Others however, braved the elements for their freedom of expression: fatigued or not, their fate was the priority and necessitated a proactive stance. Amidst uncertainties, poor organization and lack of adequate leadership, they charged forward: the alternatives were unacceptable.
On the other side of the spectrum, some alternate universe was the dirty dozen plus five, salivating over the prospect of 10 billion big ones in promised aid. Surely, the people would see some of it. However, in a rare, emotional symbol, they united against INITE, the incumbent party, said to have staged a highway robbery of the presidency in broad daylight. They realized, at that point, they stood to lose it all: the elections, presidency, $10 billions and their picture in world history books. Therefore, 12 of the 18 remaining candidates sang in unison: cancel the ongoing elections.
It is unclear how much forward thinking went into the process, but the voters were emotional, angry and malleable, so they follow the leads of the entertainers rejecting business as usual in the most usual way.

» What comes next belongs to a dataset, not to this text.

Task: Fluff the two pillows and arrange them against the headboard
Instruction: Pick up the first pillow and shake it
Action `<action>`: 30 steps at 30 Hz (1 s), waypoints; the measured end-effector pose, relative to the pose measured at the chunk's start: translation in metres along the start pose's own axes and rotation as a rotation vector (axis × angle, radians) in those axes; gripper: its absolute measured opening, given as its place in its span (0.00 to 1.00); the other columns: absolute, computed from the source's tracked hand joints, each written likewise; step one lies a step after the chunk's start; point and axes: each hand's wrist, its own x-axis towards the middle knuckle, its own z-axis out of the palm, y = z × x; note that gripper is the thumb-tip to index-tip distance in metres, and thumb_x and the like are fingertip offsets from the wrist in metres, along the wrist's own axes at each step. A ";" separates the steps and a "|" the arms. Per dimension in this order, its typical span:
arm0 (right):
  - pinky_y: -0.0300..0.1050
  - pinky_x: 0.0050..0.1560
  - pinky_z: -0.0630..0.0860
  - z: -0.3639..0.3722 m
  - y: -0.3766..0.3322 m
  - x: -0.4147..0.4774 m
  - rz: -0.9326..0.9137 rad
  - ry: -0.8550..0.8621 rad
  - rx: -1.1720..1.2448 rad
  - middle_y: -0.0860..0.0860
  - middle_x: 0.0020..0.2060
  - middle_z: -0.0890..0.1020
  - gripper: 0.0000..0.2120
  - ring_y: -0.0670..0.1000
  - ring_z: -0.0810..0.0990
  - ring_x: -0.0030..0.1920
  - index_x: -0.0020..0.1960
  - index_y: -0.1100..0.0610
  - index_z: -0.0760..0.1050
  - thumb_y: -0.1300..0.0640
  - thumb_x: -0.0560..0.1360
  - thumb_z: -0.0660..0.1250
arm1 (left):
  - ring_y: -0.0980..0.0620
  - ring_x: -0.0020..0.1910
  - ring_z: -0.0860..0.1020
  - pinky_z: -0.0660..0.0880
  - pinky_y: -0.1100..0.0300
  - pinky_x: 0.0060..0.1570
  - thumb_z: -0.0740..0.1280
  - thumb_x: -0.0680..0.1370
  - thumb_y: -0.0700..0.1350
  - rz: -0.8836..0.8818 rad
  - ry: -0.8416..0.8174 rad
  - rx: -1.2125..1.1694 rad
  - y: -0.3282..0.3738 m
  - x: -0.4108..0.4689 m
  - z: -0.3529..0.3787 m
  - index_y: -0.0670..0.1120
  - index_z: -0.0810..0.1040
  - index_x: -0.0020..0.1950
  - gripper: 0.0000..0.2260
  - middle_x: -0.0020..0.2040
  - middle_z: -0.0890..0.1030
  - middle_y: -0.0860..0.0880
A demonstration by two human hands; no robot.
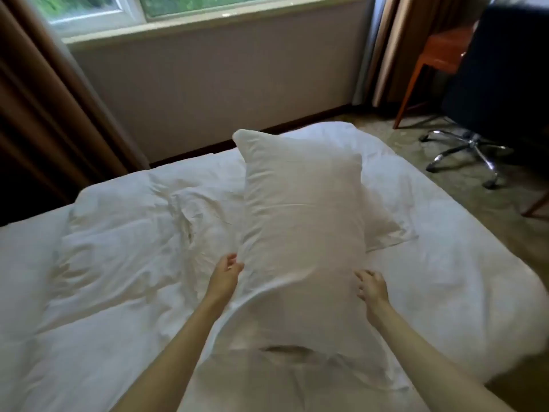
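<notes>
Our left hand (227, 270) presses its loosely curled fingers against one side of the near pillow (300, 233), and our right hand (371, 285) rests spread, fingers apart, on the opposite side (neither truly clenches). The pillow stands on end on the rumpled white duvet (118, 263). Just behind it lies the second pillow (383, 179), and beyond that the window (208, 4).

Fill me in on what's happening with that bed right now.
A person is working a white pillow over the bed. The left hand and the right hand press its two long sides, fingers spread rather than closed around it. A second pillow lies flat behind it on the rumpled white duvet. No headboard is in view, so neither pillow is placed yet.
</notes>
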 end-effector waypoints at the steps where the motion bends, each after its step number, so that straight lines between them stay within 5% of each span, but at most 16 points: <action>1: 0.51 0.46 0.72 -0.001 -0.002 0.013 0.005 0.025 -0.016 0.57 0.49 0.76 0.13 0.54 0.73 0.45 0.58 0.63 0.70 0.59 0.75 0.64 | 0.51 0.58 0.71 0.68 0.57 0.56 0.61 0.80 0.46 -0.001 0.016 0.012 0.002 0.015 0.007 0.45 0.66 0.70 0.19 0.66 0.71 0.46; 4: 0.54 0.58 0.72 -0.001 -0.009 0.041 0.039 0.024 -0.017 0.60 0.62 0.74 0.22 0.57 0.74 0.56 0.66 0.63 0.66 0.55 0.76 0.64 | 0.45 0.68 0.68 0.67 0.49 0.68 0.63 0.78 0.48 -0.045 0.034 0.042 0.001 0.046 0.016 0.45 0.61 0.73 0.25 0.72 0.64 0.43; 8: 0.58 0.64 0.72 0.018 -0.012 0.080 0.063 -0.091 0.038 0.59 0.66 0.73 0.28 0.59 0.74 0.63 0.72 0.62 0.61 0.49 0.78 0.62 | 0.42 0.71 0.64 0.63 0.46 0.70 0.64 0.78 0.54 -0.146 0.014 0.026 -0.016 0.088 0.033 0.46 0.56 0.76 0.31 0.75 0.60 0.42; 10: 0.53 0.66 0.70 0.025 -0.009 0.092 0.042 -0.119 0.040 0.58 0.69 0.71 0.29 0.57 0.74 0.64 0.74 0.61 0.58 0.47 0.78 0.60 | 0.44 0.70 0.66 0.65 0.54 0.66 0.62 0.78 0.55 -0.169 0.021 -0.031 -0.024 0.106 0.040 0.44 0.57 0.75 0.30 0.73 0.64 0.43; 13: 0.45 0.65 0.66 0.029 -0.001 0.100 0.032 -0.117 0.008 0.55 0.72 0.67 0.33 0.55 0.69 0.69 0.76 0.59 0.54 0.44 0.78 0.59 | 0.48 0.63 0.74 0.69 0.67 0.53 0.58 0.79 0.58 -0.146 -0.017 -0.137 -0.021 0.126 0.052 0.46 0.72 0.66 0.22 0.61 0.78 0.48; 16: 0.50 0.72 0.61 0.031 0.010 0.107 0.047 -0.112 -0.062 0.54 0.74 0.64 0.36 0.56 0.65 0.72 0.77 0.56 0.52 0.37 0.76 0.56 | 0.50 0.60 0.75 0.70 0.60 0.58 0.56 0.78 0.63 -0.142 -0.002 -0.151 -0.018 0.140 0.058 0.47 0.74 0.66 0.26 0.62 0.78 0.48; 19: 0.58 0.73 0.60 0.033 0.014 0.114 0.073 -0.111 -0.114 0.55 0.74 0.65 0.39 0.57 0.66 0.72 0.76 0.55 0.55 0.32 0.74 0.54 | 0.45 0.63 0.74 0.69 0.53 0.62 0.55 0.76 0.67 -0.242 0.006 -0.129 -0.021 0.152 0.060 0.46 0.73 0.68 0.31 0.65 0.76 0.44; 22: 0.57 0.72 0.63 0.031 0.013 0.117 0.074 -0.168 -0.108 0.54 0.71 0.71 0.40 0.56 0.70 0.69 0.74 0.55 0.63 0.30 0.71 0.52 | 0.47 0.53 0.78 0.73 0.53 0.56 0.57 0.74 0.67 -0.328 0.000 -0.195 -0.018 0.152 0.063 0.45 0.77 0.62 0.30 0.56 0.80 0.45; 27: 0.49 0.64 0.70 0.032 0.008 0.111 0.063 -0.154 0.055 0.54 0.62 0.78 0.27 0.52 0.77 0.58 0.67 0.57 0.73 0.40 0.78 0.53 | 0.43 0.58 0.78 0.74 0.48 0.62 0.59 0.77 0.62 -0.328 0.027 -0.294 -0.014 0.143 0.068 0.40 0.76 0.63 0.28 0.58 0.80 0.41; 30: 0.52 0.64 0.73 0.031 0.002 0.098 0.115 -0.148 0.211 0.55 0.58 0.81 0.25 0.55 0.79 0.58 0.65 0.57 0.75 0.41 0.78 0.55 | 0.42 0.58 0.78 0.74 0.50 0.60 0.60 0.79 0.57 -0.303 0.138 -0.299 -0.005 0.128 0.074 0.35 0.76 0.62 0.26 0.58 0.80 0.38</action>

The entertainers’ command revealed their mastery of their domain: Michel Martelly and disqualified candidate Wyclef know how to excite a crowd. The rest of the candidates simply followed their leads never once verifying the claims of fraud and irregularities, consulting the authorities or the international observers to validate their stance. Such actions would reflect competence clever leadership or even some diplomatic skills. Instead, these would be presidents brought the electorate on the edge of chaos and destruction protesting unverified claims, actions that would undoubtedly scared away the reluctant donors and their wallets. In fact, the UN has lately been singing such a tune through its representative Mulet: ‘I will leave you with your imported cholera, no security and no money if you do not settle down.’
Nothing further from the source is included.